AIM OF THE EXERCISE: From the first line of the material below through the line containing "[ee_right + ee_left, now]", print every line exactly as it stands, but no pictures.

SOURCE DATA:

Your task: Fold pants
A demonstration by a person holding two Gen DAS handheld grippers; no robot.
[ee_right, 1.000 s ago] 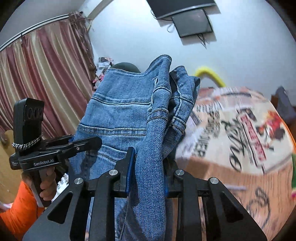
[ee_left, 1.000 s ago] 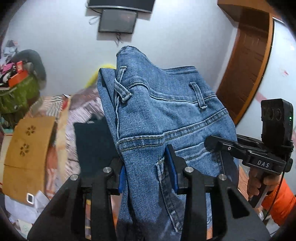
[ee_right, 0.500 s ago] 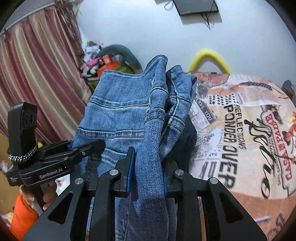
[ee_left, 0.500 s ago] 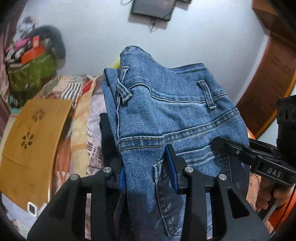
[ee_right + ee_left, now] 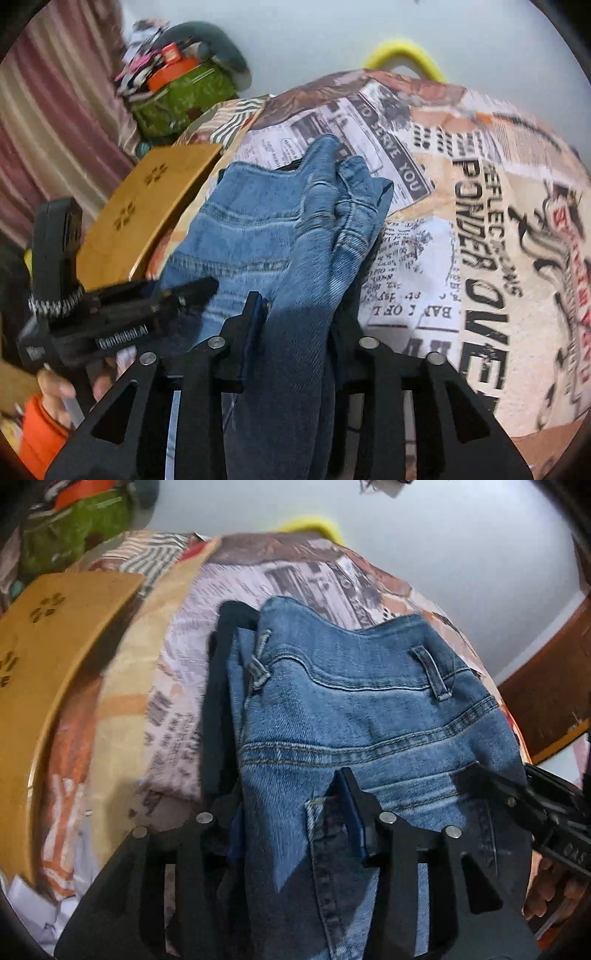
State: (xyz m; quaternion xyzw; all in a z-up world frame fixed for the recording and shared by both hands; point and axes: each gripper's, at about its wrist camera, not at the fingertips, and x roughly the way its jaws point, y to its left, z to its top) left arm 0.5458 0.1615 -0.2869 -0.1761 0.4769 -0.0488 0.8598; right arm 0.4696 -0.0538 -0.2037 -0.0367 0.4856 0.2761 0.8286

THE COMPLETED TASK:
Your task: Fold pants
A demonstration by a person holding two Gen DAS handheld grippers; no robot.
[ee_right, 1.000 s ago] 
[ee_left, 1.000 s ago] 
[ee_right, 0.500 s ago] 
[ee_left, 0.500 s ago] 
[ee_right + ee_left, now] 

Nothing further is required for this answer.